Quant à la forme des adjudications elles se font soit à la chaleur des enchères et à l'extinction des feux, soit sur soumission cachetée. Dans le premier mode, ainsi que chacun sait, une certaine durée est déterminée pour l'adjudication, cette durée est d'ordinaire marquée par le temps nécessaire pour brùler un certain nombre de petites bougies destinées à cet usage. L'opération commence aussitôt que la première bougie est allumée; elle est close dès que la dernière bougie s'éteint. C'est dans cet espace de temps que les offres doivent se produire. L'avantage particulier de ce mode d'opérer' est dans l'excitation qu'il donne aux concurrents. Le désir de l'emporter l'un sur l'autre, la crainte de voir la dernière bougie s'éteindre et l'avantage rester à son compétiteur, ces circonstances constituent ce qu'on appelle la chaleur des enchères et poussent les concurrents à faire des conditions plus avantageuses qu'ils n'auraient consenti à les faire s'ils eussent été de sang froid. Ce mode, comme on le voit, a ses avantages, mais il amène aussi des mécomptes. La rivalité n'est pas toujours une bonne conseillère, et si l'adjudicataire a agi follement, ou il lui est complètement impossible de remplir ses obligations, ou il essaie de tous les moyens, soit bons, soit mauvais, pour réparer le plus possible le tort de ses conditions imprudentes. En résultat, souvent, ni lui, ni l'administration n'y trouvent leur compte.
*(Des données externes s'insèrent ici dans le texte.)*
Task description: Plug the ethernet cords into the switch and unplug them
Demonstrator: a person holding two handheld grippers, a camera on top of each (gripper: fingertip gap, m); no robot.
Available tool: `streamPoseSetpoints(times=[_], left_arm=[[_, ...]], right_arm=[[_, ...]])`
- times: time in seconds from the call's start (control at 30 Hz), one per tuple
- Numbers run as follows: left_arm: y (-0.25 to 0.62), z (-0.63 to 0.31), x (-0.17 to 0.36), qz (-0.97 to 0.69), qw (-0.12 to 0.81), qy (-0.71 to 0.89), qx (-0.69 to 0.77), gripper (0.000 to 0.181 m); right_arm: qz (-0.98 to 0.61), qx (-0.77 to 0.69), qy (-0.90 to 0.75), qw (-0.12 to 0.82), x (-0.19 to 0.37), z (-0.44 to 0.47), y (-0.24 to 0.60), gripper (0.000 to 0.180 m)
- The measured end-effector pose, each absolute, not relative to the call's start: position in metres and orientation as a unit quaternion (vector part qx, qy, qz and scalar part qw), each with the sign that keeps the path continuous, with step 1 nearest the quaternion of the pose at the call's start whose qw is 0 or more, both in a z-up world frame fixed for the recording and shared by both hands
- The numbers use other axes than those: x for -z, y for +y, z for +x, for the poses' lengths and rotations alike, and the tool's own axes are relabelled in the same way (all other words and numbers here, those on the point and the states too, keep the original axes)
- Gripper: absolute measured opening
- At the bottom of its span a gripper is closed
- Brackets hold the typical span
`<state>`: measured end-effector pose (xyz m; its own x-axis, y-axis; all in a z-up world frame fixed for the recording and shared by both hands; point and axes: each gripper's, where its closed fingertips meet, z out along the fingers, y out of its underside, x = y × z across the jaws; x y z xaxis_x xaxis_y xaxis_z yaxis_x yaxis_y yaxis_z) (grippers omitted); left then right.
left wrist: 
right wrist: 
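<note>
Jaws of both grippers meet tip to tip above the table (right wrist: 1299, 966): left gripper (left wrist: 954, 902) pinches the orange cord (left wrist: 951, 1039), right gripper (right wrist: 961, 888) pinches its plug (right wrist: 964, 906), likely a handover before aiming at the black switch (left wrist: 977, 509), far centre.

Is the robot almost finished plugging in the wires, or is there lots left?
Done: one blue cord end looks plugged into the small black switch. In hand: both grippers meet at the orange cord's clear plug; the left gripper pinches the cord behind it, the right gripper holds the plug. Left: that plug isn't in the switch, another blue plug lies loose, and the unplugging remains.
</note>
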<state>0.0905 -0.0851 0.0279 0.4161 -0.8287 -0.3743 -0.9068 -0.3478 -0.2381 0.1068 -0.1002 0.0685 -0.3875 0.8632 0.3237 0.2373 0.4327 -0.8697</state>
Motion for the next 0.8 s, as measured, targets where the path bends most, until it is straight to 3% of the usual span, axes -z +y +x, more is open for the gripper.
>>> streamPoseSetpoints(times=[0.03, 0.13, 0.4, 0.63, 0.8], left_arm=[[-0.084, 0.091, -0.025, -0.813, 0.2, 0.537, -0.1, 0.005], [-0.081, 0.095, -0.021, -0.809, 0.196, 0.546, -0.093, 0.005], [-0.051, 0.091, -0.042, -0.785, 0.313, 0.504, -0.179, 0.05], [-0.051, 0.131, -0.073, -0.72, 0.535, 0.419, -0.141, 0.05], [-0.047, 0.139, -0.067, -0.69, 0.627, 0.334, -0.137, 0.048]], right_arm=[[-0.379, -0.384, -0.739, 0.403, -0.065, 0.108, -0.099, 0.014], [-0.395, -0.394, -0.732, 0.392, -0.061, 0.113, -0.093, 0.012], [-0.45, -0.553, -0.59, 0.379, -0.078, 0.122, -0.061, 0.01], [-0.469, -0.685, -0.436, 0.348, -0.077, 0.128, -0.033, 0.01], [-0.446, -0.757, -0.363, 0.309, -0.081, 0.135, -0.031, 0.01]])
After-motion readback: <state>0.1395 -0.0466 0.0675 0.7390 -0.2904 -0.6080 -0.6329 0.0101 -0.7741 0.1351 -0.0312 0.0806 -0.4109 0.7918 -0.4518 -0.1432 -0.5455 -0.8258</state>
Lorsque l'adjudication a lieu sur soumissions cachetées, ceux qui veulent y prendre part rédigent à l'avance leurs propositions, les enferment dans une enveloppe cachetée et remettent ce paquet à l'autorité qui préside à l'adjudication. Les enveloppes sont enlevées en présence des concurrents, on donne à haute voix connaissance des propositions faites par chacun d'eux et celui qui a fait les plus favorables est déclaré adjudicataire.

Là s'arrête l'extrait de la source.